▶ **WHAT IS EXPECTED**:
Down to the final line, print each entry exactly.

((

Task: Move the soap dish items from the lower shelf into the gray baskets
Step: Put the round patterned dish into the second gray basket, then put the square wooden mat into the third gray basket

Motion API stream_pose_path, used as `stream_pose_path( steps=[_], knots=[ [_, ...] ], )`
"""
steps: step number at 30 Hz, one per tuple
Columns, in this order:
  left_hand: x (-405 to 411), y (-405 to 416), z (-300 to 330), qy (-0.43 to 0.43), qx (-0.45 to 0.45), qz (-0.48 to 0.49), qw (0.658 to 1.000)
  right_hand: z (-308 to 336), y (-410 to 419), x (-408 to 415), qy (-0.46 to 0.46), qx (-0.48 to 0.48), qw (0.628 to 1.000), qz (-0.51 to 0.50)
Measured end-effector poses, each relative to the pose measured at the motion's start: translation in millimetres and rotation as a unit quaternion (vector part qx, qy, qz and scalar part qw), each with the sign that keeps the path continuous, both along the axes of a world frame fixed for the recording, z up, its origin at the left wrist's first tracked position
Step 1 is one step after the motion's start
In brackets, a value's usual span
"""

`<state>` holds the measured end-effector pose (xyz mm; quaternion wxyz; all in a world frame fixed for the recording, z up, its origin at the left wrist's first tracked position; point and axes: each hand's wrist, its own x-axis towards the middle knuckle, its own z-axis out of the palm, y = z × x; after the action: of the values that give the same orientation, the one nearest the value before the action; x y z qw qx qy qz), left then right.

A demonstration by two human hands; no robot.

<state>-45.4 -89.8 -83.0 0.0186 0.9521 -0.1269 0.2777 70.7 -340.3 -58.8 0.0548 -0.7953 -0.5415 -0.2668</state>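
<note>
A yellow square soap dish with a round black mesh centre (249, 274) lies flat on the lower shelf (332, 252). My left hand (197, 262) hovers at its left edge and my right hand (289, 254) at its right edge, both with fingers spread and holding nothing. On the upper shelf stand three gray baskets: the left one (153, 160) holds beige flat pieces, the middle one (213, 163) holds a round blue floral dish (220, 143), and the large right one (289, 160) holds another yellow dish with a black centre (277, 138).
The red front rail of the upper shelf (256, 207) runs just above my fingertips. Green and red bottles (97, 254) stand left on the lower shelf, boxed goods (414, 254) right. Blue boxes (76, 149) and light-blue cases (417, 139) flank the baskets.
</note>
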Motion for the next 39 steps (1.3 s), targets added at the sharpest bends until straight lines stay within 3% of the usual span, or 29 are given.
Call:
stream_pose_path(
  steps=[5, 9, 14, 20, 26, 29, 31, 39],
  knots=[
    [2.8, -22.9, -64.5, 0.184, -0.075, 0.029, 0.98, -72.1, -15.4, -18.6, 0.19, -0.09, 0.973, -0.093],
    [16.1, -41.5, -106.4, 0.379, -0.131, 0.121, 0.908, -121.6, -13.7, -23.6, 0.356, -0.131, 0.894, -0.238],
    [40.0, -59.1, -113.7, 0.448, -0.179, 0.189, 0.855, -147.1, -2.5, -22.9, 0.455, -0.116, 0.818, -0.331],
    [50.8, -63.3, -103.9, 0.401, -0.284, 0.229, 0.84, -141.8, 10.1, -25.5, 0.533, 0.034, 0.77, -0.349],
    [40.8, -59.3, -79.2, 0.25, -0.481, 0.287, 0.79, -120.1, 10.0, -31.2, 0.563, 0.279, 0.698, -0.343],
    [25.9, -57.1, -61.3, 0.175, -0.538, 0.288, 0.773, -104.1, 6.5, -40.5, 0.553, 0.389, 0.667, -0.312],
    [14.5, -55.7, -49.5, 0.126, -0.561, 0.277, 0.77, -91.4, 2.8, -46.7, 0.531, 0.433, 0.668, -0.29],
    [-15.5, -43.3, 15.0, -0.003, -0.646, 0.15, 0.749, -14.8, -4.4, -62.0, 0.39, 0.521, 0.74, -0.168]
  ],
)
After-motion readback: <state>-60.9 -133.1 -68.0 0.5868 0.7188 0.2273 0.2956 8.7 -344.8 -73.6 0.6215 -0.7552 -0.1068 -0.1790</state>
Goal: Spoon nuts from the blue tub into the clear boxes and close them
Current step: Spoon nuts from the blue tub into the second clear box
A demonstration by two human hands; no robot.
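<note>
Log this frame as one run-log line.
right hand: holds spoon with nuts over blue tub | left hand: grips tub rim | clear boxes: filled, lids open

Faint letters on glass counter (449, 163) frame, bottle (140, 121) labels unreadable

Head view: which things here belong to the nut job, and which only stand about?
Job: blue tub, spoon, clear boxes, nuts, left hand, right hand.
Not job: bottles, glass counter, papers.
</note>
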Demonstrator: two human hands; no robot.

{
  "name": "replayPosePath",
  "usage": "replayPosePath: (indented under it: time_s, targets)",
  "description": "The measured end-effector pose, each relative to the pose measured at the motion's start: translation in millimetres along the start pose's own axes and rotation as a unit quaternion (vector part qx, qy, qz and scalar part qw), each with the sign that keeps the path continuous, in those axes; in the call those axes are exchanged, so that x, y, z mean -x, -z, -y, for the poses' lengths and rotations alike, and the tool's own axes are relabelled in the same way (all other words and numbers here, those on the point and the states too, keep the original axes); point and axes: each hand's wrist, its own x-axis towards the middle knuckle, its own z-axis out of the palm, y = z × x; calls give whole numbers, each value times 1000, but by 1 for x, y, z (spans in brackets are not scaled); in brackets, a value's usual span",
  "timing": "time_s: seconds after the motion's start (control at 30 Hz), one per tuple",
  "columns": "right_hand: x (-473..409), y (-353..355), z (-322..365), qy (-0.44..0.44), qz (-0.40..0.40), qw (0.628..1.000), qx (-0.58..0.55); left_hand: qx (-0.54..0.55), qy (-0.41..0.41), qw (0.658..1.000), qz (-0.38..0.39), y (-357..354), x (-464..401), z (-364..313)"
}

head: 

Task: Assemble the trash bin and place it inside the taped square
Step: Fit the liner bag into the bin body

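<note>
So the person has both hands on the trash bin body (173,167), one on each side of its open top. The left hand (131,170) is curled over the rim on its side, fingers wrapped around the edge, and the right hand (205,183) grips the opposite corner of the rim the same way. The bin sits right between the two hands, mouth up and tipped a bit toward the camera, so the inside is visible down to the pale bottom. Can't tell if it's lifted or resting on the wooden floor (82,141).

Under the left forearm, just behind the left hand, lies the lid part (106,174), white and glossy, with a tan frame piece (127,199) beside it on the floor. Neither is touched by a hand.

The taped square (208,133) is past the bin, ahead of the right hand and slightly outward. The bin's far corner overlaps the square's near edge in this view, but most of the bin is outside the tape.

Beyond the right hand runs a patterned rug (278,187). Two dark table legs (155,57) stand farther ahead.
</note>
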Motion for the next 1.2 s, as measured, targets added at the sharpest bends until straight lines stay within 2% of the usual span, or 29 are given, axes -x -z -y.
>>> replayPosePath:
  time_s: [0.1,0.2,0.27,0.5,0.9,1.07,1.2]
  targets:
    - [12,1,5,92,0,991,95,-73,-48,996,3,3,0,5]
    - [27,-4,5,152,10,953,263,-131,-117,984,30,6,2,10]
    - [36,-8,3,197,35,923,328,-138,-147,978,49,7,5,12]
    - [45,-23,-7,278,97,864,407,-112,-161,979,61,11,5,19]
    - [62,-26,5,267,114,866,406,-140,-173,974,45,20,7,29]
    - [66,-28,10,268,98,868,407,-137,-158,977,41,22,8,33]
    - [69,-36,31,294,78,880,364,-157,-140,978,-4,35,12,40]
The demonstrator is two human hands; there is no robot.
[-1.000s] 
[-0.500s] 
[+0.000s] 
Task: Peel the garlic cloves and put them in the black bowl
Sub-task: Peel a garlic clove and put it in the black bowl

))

▶ **TASK OUTPUT**:
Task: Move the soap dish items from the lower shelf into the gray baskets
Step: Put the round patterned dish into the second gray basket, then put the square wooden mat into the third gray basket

Motion API stream_pose_path, used as `stream_pose_path( steps=[_], knots=[ [_, ...] ], )`
"""
steps: step number at 30 Hz, one per tuple
Columns, in this order:
  left_hand: x (-405 to 411), y (-405 to 416), z (-300 to 330), qy (-0.43 to 0.43), qx (-0.45 to 0.45), qz (-0.48 to 0.49), qw (0.658 to 1.000)
  right_hand: z (-308 to 336), y (-410 to 419), x (-408 to 415), qy (-0.46 to 0.46), qx (-0.48 to 0.48), qw (0.628 to 1.000), qz (-0.51 to 0.50)
Measured end-effector poses, each relative to the pose measured at the motion's start: translation in millimetres and rotation as a unit quaternion (vector part qx, qy, qz and scalar part qw), each with the sign that keeps the path continuous, both along the axes of a world frame fixed for the recording, z up, its origin at the left wrist's first tracked position
Step 1 is one step after the motion's start
In brackets, a value's usual span
"""

`<state>` holds the measured end-effector pose (xyz mm; quaternion wxyz; all in a world frame fixed for the recording, z up, its origin at the left wrist's first tracked position; point and axes: each hand's wrist, its own x-axis towards the middle knuckle, its own z-axis out of the palm, y = z × x; after the action: of the values that give the same orientation, the one nearest the value before the action; x y z qw qx qy qz), left then right.

A demonstration by two human hands; no robot.

<state>-45.4 -89.8 -83.0 0.0186 0.9521 -0.1269 0.2777 70.7 -340.3 -58.8 0.0548 -0.7953 -0.5415 -0.2668</state>
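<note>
A yellow square soap dish with a round black mesh centre (249, 274) lies flat on the lower shelf (332, 252). My left hand (197, 262) hovers at its left edge and my right hand (289, 254) at its right edge, both with fingers spread and holding nothing. On the upper shelf stand three gray baskets: the left one (153, 160) holds beige flat pieces, the middle one (213, 163) holds a round blue floral dish (220, 143), and the large right one (289, 160) holds another yellow dish with a black centre (277, 138).
The red front rail of the upper shelf (256, 207) runs just above my fingertips. Green and red bottles (97, 254) stand left on the lower shelf, boxed goods (414, 254) right. Blue boxes (76, 149) and light-blue cases (417, 139) flank the baskets.
</note>
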Motion for the next 39 steps (1.3 s), targets added at the sharpest bends until straight lines stay within 3% of the usual span, or 29 are given.
Call:
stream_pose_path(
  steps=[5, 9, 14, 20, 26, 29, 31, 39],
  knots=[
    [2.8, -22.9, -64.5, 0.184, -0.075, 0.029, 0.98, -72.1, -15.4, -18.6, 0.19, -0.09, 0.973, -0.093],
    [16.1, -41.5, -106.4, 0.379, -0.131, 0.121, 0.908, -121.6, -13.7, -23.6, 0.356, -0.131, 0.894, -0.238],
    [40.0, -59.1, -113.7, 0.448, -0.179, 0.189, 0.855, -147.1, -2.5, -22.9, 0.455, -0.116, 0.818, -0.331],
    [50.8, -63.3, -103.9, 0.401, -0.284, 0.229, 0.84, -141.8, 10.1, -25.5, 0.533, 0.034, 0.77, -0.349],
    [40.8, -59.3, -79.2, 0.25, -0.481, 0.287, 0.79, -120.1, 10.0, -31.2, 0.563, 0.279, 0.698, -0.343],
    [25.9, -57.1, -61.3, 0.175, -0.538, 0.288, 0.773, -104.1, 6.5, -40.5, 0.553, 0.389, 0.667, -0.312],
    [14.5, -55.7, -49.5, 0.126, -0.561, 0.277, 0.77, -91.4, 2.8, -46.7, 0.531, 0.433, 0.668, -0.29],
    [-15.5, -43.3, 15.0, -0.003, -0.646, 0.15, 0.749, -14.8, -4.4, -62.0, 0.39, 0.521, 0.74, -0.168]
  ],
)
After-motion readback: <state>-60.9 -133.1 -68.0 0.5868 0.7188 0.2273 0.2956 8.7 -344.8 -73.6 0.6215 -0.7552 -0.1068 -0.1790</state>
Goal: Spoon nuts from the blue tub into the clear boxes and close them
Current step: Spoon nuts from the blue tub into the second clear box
A demonstration by two human hands; no robot.
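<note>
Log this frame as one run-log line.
right hand: holds spoon with nuts over blue tub | left hand: grips tub rim | clear boxes: filled, lids open

Faint letters on glass counter (449, 163) frame, bottle (140, 121) labels unreadable

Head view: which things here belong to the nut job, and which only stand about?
Job: blue tub, spoon, clear boxes, nuts, left hand, right hand.
Not job: bottles, glass counter, papers.
</note>
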Demonstrator: two human hands; no robot.

{
  "name": "replayPosePath",
  "usage": "replayPosePath: (indented under it: time_s, targets)",
  "description": "The measured end-effector pose, each relative to the pose measured at the motion's start: translation in millimetres along the start pose's own axes and rotation as a unit quaternion (vector part qx, qy, qz and scalar part qw), each with the sign that keeps the path continuous, in those axes; in the call those axes are exchanged, so that x, y, z mean -x, -z, -y, for the poses' lengths and rotations alike, and the tool's own axes are relabelled in the same way (all other words and numbers here, those on the point and the states too, keep the original axes); point and axes: each hand's wrist, its own x-axis towards the middle knuckle, its own z-axis out of the palm, y = z × x; calls give whole numbers, each value times 1000, but by 1 for x, y, z (spans in brackets are not scaled); in brackets, a value's usual span",
  "timing": "time_s: seconds after the motion's start (control at 30 Hz), one per tuple",
  "columns": "right_hand: x (-473..409), y (-353..355), z (-322..365), qy (-0.44..0.44), qz (-0.40..0.40), qw (0.628..1.000), qx (-0.58..0.55); left_hand: qx (-0.54..0.55), qy (-0.41..0.41), qw (0.658..1.000), qz (-0.38..0.39), y (-357..354), x (-464..401), z (-364..313)"
}

head: 

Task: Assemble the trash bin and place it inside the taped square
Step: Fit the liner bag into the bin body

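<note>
So the person has both hands on the trash bin body (173,167), one on each side of its open top. The left hand (131,170) is curled over the rim on its side, fingers wrapped around the edge, and the right hand (205,183) grips the opposite corner of the rim the same way. The bin sits right between the two hands, mouth up and tipped a bit toward the camera, so the inside is visible down to the pale bottom. Can't tell if it's lifted or resting on the wooden floor (82,141).

Under the left forearm, just behind the left hand, lies the lid part (106,174), white and glossy, with a tan frame piece (127,199) beside it on the floor. Neither is touched by a hand.

The taped square (208,133) is past the bin, ahead of the right hand and slightly outward. The bin's far corner overlaps the square's near edge in this view, but most of the bin is outside the tape.

Beyond the right hand runs a patterned rug (278,187). Two dark table legs (155,57) stand farther ahead.
</note>
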Motion for the next 1.2 s, as measured, targets added at the sharpest bends until straight lines stay within 2% of the usual span, or 29 are given, axes -x -z -y.
>>> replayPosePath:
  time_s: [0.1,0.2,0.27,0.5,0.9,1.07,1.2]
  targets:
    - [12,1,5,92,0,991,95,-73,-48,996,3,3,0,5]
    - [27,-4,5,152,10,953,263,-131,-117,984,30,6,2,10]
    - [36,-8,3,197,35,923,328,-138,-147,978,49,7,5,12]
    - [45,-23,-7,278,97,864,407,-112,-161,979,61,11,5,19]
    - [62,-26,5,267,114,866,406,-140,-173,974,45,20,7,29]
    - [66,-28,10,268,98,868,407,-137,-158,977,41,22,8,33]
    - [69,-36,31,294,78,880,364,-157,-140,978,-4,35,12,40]
The demonstrator is two human hands; there is no robot.
[-1.000s] 
[-0.500s] 
[+0.000s] 
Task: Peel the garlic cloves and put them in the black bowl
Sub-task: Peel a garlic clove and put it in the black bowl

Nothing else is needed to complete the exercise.